> **Exercise instructions**: Below are entries; count each line that holds the word "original" and report the number without any other words.

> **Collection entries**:
....
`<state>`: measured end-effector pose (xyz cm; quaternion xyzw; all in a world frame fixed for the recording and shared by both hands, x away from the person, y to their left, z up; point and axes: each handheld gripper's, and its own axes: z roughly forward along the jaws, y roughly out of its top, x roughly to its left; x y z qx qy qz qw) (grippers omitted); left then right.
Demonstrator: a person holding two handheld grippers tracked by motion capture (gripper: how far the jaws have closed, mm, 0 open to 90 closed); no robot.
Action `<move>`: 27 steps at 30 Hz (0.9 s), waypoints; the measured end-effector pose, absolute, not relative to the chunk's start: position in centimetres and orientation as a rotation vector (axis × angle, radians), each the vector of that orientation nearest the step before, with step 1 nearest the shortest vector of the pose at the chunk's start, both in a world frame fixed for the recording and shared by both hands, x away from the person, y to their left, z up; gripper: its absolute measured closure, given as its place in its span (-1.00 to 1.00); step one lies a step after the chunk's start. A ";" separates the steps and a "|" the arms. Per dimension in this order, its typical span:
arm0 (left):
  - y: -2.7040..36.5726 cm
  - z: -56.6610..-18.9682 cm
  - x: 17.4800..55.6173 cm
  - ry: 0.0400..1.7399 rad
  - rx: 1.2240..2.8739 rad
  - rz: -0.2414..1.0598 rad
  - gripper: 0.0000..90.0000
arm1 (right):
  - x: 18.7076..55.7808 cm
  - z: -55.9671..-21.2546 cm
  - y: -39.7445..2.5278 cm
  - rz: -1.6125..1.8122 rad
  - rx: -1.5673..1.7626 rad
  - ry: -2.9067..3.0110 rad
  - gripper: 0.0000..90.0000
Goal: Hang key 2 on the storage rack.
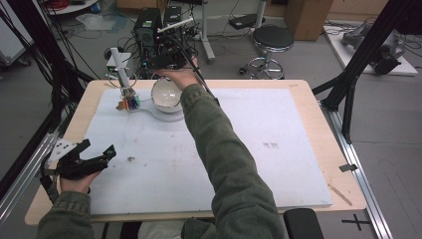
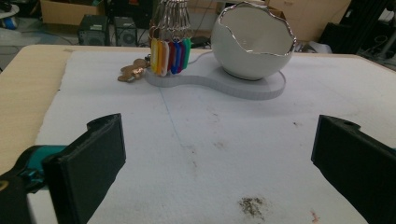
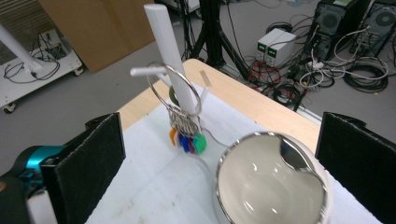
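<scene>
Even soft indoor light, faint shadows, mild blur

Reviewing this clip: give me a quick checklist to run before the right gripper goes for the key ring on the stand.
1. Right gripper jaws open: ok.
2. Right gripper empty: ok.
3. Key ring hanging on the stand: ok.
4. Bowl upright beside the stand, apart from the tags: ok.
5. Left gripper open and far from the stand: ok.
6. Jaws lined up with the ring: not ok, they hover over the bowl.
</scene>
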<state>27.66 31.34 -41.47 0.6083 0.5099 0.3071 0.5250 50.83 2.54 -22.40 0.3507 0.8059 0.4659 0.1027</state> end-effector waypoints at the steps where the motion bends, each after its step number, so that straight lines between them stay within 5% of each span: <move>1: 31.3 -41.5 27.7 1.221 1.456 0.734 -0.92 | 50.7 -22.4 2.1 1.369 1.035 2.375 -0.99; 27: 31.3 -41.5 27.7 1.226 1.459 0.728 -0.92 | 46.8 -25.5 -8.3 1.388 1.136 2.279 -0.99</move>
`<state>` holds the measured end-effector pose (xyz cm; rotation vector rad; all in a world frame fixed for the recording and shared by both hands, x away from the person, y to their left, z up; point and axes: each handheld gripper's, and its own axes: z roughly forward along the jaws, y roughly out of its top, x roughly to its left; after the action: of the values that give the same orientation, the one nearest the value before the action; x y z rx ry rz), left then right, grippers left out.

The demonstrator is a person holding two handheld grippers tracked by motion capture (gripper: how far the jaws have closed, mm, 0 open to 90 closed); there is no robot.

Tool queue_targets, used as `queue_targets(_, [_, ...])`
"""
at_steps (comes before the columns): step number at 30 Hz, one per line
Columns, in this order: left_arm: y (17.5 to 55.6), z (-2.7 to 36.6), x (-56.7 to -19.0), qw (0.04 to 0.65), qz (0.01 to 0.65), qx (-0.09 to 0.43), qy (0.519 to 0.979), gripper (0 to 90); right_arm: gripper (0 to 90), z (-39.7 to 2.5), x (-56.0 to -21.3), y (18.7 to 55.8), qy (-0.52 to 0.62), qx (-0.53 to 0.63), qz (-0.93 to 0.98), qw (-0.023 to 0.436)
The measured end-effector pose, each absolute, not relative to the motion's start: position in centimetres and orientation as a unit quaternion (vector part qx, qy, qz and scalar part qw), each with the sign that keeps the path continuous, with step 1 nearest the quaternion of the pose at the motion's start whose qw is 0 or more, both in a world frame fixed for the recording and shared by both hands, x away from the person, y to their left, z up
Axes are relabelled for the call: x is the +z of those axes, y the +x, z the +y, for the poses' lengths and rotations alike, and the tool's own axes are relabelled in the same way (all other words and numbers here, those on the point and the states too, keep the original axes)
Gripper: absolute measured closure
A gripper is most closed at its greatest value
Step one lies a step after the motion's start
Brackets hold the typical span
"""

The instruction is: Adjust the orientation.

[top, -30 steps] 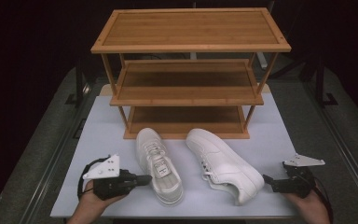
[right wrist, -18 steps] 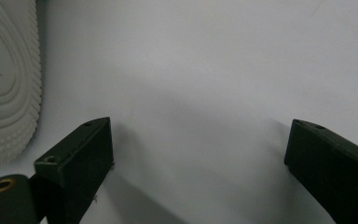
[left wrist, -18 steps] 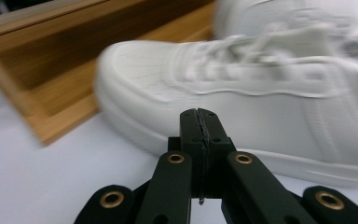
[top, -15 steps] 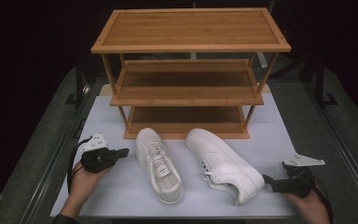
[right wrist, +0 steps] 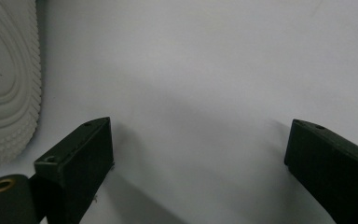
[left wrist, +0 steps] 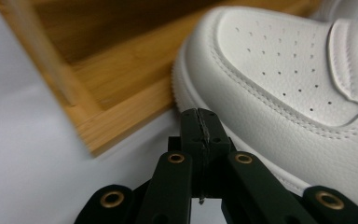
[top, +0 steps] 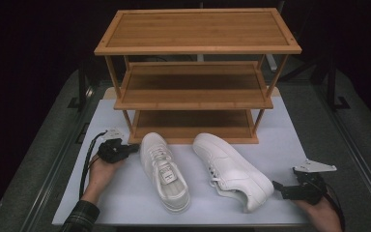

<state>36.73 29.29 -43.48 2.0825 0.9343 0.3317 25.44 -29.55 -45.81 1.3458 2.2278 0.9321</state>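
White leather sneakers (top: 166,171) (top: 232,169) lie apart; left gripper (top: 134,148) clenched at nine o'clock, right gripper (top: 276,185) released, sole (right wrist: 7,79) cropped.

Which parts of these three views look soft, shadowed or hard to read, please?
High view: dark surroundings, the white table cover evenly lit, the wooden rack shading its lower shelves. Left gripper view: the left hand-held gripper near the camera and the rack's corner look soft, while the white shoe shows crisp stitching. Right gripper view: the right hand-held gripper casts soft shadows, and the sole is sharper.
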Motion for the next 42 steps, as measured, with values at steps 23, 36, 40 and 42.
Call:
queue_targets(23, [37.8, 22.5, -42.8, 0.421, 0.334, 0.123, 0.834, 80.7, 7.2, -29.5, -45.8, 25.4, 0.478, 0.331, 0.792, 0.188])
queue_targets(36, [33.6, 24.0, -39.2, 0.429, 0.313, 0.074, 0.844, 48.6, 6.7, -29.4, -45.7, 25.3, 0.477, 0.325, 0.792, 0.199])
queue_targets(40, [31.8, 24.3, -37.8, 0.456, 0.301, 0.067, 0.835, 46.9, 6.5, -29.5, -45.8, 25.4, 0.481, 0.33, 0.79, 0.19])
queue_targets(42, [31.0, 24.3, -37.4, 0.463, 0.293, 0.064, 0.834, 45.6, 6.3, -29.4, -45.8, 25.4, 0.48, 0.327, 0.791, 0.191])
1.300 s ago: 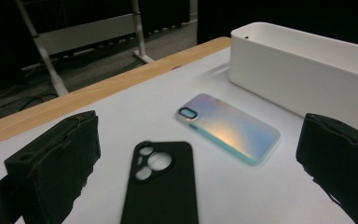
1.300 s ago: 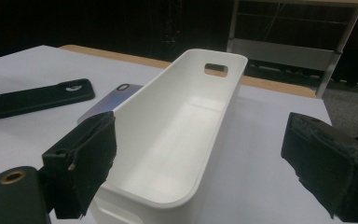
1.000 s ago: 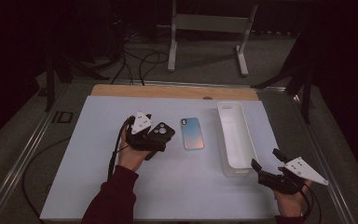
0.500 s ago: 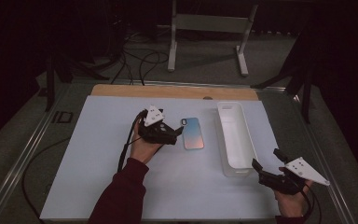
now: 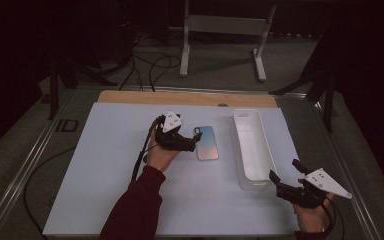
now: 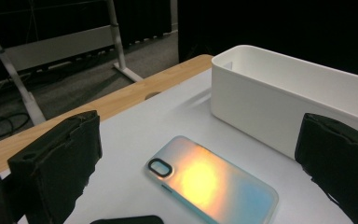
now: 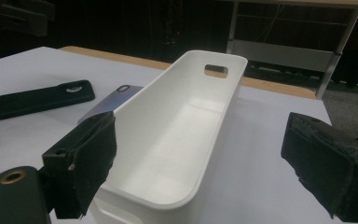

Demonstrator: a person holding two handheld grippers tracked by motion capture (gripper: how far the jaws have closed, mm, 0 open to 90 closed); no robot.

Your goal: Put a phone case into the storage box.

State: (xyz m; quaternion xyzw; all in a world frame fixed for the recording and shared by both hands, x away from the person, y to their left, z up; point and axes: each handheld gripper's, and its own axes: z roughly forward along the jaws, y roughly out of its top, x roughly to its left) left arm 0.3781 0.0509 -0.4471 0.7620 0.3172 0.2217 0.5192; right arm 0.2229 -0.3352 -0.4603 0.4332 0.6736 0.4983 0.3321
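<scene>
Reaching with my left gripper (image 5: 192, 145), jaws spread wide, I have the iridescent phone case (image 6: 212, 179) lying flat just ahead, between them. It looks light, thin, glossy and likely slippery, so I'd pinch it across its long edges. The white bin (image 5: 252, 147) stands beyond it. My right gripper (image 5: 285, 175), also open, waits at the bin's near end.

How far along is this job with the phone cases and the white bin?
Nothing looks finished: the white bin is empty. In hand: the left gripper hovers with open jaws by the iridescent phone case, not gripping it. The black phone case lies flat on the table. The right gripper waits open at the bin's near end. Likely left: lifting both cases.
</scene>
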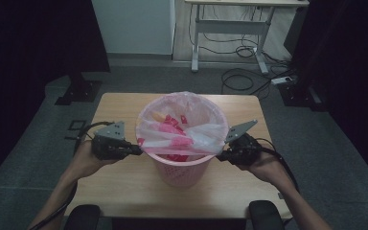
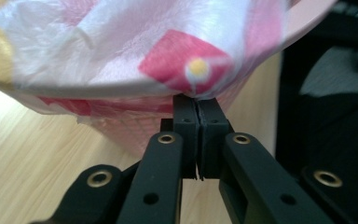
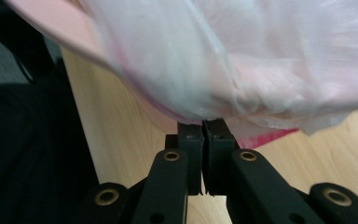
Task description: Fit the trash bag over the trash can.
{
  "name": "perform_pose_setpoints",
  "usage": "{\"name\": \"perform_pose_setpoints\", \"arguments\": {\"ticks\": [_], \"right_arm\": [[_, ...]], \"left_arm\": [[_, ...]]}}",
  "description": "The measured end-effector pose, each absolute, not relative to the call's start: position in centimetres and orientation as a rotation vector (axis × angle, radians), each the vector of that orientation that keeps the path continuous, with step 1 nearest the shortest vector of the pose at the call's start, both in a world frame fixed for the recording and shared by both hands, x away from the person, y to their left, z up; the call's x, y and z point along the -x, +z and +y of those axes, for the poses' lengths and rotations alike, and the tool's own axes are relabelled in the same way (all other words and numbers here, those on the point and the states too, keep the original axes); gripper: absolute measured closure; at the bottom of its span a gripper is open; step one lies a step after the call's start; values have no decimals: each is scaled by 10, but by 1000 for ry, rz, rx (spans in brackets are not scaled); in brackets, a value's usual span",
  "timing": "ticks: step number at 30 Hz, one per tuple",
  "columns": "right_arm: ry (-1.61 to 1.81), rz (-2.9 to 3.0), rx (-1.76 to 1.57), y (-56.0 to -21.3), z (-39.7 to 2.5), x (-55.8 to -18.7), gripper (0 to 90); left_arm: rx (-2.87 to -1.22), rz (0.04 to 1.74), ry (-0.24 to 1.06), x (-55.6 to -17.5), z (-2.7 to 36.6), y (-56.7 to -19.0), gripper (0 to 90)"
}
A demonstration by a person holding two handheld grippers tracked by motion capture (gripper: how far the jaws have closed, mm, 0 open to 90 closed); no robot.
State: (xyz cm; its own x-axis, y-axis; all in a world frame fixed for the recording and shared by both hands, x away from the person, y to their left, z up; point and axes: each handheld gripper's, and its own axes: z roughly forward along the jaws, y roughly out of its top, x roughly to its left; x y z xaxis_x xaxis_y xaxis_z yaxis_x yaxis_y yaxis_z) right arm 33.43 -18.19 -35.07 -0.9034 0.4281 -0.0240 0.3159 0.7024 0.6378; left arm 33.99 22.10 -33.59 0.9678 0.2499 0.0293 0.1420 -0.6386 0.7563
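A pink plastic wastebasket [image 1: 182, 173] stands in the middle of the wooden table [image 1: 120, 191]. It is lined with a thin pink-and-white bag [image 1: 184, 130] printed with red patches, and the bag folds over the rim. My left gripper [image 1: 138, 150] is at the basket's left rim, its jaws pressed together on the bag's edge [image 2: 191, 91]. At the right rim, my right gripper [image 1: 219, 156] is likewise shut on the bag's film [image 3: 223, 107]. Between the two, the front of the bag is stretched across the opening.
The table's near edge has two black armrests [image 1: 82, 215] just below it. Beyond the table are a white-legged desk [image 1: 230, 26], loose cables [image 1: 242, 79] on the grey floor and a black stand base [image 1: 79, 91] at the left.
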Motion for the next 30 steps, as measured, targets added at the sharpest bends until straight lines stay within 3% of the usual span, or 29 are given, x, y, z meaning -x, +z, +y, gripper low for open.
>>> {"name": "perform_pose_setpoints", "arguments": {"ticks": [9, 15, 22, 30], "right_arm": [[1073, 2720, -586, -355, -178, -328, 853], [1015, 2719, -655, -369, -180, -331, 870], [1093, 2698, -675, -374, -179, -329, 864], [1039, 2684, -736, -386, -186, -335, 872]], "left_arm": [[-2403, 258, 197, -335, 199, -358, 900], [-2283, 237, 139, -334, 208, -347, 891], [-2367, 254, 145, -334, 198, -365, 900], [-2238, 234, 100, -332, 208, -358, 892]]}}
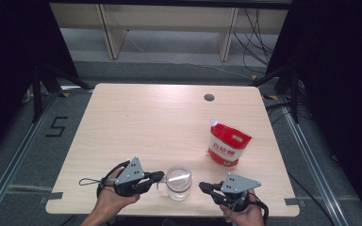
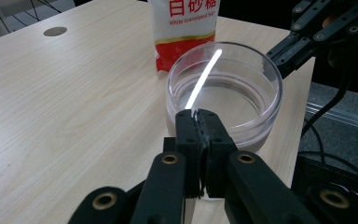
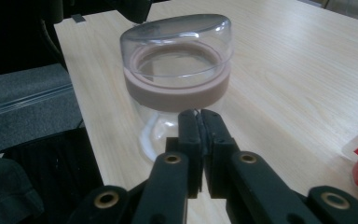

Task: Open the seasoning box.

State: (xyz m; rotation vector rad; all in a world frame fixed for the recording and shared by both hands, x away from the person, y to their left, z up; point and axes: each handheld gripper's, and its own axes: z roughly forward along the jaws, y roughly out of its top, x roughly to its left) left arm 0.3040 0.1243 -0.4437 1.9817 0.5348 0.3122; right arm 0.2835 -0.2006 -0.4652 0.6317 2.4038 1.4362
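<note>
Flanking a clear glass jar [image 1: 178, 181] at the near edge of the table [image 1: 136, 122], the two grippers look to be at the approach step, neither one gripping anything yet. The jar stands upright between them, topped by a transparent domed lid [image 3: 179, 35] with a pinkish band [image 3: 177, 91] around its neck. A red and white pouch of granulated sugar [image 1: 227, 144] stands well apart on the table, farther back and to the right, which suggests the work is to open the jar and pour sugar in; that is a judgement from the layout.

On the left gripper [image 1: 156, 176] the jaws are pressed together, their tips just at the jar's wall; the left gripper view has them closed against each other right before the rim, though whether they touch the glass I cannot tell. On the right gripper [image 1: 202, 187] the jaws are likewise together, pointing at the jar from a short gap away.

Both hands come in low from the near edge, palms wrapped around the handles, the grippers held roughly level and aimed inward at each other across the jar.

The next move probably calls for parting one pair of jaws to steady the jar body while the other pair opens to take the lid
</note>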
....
> **Worked solution**: 2